Menurut Ghayur Ayub, banyak ahli teosofi Islam tidak membedakan antara Ruh (roh) dan Nafs (jiwa), yang akibatnya banyak penggunaan kata ruh dalam bentuk tunggal maupun jamak, yang identik dengan jiwa, seperti arwah al-insani atau arwah al-haiwani. Hali ini bertentangan dengan penafsiran Al-Quran karena Quran selalu menyebut 'ruh' dalam bentuk tunggal [12].

sumber gambar: Republika

Ruh memiliki andil dalam membentuk kepribadian manusia. Dengan ruh yang ada dalam dirinya, manusia dapat menundukkan kebutuhan-kebutuhan jasmaninya untuk sesuai dengan tuntunan ilahi. Ruh ilahiah adalah atribut yang mengangkat manusia ke tingkat kesempurnaan, ahsani taqwim.
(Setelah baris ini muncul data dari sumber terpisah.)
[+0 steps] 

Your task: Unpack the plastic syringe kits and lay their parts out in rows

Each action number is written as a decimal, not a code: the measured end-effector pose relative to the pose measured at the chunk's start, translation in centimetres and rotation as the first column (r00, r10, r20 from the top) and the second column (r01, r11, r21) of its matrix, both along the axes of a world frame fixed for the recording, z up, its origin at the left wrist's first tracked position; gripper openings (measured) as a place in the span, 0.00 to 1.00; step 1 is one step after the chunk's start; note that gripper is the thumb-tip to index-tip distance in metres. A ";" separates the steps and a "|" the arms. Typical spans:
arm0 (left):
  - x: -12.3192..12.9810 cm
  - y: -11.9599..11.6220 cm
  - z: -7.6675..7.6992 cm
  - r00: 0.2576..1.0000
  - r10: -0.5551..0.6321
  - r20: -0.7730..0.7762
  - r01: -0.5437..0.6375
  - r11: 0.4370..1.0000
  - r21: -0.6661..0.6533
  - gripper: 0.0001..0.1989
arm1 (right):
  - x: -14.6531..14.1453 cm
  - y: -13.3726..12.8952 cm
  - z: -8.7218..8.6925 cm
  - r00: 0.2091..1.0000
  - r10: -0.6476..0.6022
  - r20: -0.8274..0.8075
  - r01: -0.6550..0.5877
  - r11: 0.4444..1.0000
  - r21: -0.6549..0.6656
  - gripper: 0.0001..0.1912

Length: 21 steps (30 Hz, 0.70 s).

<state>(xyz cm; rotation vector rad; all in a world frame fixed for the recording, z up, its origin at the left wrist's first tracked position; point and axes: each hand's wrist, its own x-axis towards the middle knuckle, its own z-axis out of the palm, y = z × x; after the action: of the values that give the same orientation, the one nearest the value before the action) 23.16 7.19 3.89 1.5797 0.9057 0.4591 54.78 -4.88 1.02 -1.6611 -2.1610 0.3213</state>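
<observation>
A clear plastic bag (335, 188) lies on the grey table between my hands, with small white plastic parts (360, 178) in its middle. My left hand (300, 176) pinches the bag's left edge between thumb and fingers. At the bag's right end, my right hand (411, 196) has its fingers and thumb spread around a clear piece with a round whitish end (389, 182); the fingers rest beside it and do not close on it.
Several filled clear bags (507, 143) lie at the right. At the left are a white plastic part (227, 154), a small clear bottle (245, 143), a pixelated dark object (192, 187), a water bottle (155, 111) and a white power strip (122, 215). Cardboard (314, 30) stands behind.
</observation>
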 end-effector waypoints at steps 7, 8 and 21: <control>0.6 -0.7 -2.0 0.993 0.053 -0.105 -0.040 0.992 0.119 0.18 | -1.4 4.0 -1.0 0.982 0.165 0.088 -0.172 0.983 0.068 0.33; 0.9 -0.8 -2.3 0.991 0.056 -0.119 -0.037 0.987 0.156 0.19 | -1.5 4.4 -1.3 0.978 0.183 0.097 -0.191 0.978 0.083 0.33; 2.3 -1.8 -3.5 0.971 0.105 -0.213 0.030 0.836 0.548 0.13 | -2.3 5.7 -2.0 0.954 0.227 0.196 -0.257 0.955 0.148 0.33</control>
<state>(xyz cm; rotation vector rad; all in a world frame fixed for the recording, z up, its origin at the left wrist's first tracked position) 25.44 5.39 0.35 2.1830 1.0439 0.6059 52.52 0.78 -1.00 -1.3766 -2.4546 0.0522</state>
Apabila manusia menolak dari atribut tersebut, ia akan jatuh meluncur ke tempat kejatuhan manusia [13].
Sebagian spiritualis berpendapat bahwa manusia pada dasarnya adalah roh yang sementara dikaitkan dengan tubuh manusia yang datang ke dalam sifat sejati sendiri setelah berpisah dari tubuh pada saat kematian. Saat kematian, koneksi roh dengan tubuh terputus sepenuhnya, meskipun roh tidak mati [14].
Ada dua kondisi yang disebutkan ruh berpisah dari tubuh. Pertama disebut kematian kecil ‘al-Wafat al-Sugra’, yaitu kondisi tidur, dan kedua disebut kematian besar ‘al-Wafat al-Kubra’, kematian sebenarnya. Saat tidur, ruh berangkat dari tubuh, dalam pengertian tidak sepenuhnya berpisah dari tubuh fisiknya, melainkan, mengembara, tetap dalam satu atau lain cara ia berada dalam tubuh [15].
Peredebatan terjadi tentang konsep ruh di kalangan masyarakat umum, dengan pertanyaan ‘apakah ruh seseorang yang meninggal dapat menjadi hantu yang gentayangan?’ dan ‘di mana keberadaan ruh saat terjadi phenomena kerasukan (jin) dalam diri manusia?’.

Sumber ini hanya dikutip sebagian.